Torneremo con una consapevolezza nuova – ed è questa la speranza – che in questo mondo o impariamo a rispettare la natura, a muoverci tutti insieme, a fare in modo che la lezione sia servita quantomeno a comprendere che nessuno è immune, che siamo tutti fatti di carne e sangue e non v’è differenza alcuna di colore, etnia, religione, costume, tradizioni, che da certe cose o se ne esce insieme o non se ne esce, che il mondo comprende tutti, e non ci sono più fortunati o più sfortunati o non avremo poi di che essere felici.
Al momento la speranza di rivedere il sole è solo una flebile speranza in un oceano d’angoscia di cui non si vede il fondo.
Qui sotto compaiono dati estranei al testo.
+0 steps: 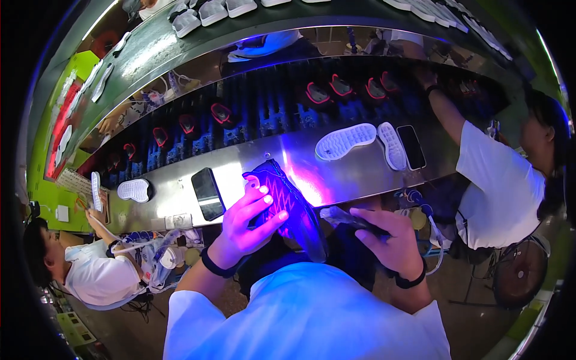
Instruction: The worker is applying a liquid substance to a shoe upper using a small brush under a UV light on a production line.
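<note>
My left hand [243, 225] is closed on a dark shoe upper [307, 228] with a pink zigzag pattern on its side. The upper hangs over the near edge of the metal bench, lit by blue and violet light. In my right hand [393, 240] is a dark-handled brush [354, 221], gripped between thumb and fingers. Its greyish tip points left, close beside the upper; whether it touches cannot be made out. Behind the upper, a white shoe sole [345, 142] lies on the bench, with a second sole [392, 146] to its right.
A black phone [207, 193] lies left of the upper, another phone [411, 147] at right. Beyond the bench runs a dark conveyor [264, 111] bearing several red-edged shoe parts. Co-workers sit on the left [99, 273] and right [501, 180]. A small sole [134, 190] lies at left.
</note>
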`<action>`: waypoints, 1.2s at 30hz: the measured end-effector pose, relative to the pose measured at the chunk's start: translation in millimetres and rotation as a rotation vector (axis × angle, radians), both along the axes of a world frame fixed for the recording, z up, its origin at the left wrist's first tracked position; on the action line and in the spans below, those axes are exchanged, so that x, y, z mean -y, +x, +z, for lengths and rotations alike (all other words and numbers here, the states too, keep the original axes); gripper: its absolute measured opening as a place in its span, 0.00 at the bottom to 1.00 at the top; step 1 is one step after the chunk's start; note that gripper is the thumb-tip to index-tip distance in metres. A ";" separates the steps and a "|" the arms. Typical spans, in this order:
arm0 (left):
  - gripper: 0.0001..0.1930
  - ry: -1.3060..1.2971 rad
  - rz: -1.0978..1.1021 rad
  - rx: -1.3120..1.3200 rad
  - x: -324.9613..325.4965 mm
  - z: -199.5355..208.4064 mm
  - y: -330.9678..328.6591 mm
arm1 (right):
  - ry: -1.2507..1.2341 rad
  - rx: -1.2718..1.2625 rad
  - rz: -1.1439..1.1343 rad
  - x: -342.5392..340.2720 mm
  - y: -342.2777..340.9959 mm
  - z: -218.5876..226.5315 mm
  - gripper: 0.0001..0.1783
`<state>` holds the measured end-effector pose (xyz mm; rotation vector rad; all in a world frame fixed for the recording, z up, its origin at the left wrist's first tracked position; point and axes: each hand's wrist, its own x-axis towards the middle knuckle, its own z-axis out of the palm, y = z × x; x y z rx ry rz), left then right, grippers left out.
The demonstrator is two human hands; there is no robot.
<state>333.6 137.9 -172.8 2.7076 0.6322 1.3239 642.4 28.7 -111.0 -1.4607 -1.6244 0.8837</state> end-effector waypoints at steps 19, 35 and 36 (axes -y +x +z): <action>0.33 -0.006 -0.026 -0.129 -21.5 -17.3 5.9 | -0.170 -0.075 0.023 -13.4 13.2 -46.8 0.26; 0.29 -0.648 0.848 -0.559 -357.1 -153.9 42.9 | -0.360 -0.405 -0.353 -7.1 53.0 -142.3 0.29; 0.28 -0.629 0.848 -0.534 -367.8 -168.8 40.8 | -0.316 -0.333 -0.359 -5.3 55.3 -149.4 0.29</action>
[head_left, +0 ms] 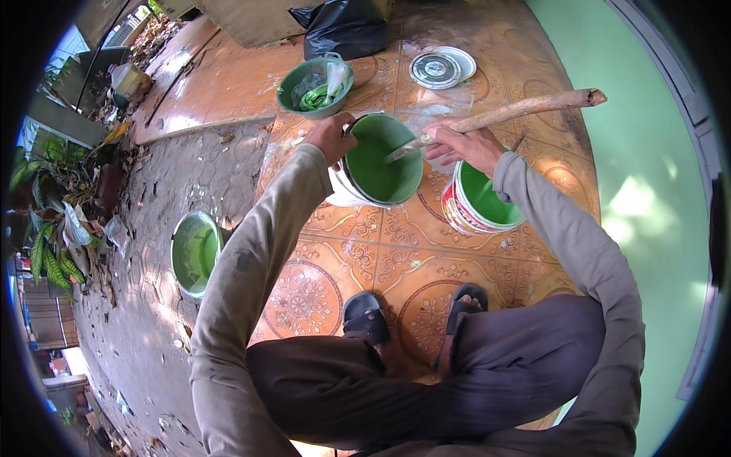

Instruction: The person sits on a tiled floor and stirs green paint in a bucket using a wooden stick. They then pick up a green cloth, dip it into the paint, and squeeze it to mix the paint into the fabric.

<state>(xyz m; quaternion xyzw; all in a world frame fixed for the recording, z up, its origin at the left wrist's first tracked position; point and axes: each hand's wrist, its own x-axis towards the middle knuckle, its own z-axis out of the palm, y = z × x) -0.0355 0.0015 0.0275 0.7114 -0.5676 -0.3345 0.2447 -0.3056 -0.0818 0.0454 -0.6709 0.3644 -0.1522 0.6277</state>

Ma resiste. Insieme alla consapevolezza che dobbiamo e tutti, sacrificare un poco della nostra libertà per la libertà di tutti, almeno per ora e sino a quando servirà. A cinquant’anni, e in dieci giorni, ho passato più tempo a casa di quello che in genere passo in tre mesi. Di positivo c’è che poi, in fondo, sto riscoprendo che oggi, nessuno resta solo sino in fondo. Che la solidarietà corre di casa in casa, grazie al volontariato, ai commercianti e ai comuni che sono chiamati a rispondere alle esigenze di tutti in un periodo difficilissimo e lo stanno facendo in maniera egregia. Che, almeno in parte, la ‘cattiveria’ dei social del precoronavirus si è sciolta, anche se permangono alcune sacche di resistenza. Che siamo fatti di sentimenti veri, ed è quella la nostra vera forza. Quando nel pensare a noi stessi pensiamo anche agli altri.
Che poi a voler ben vedere, siamo tutti foglie d’uno stesso ramo, che cerca di resistere al vento.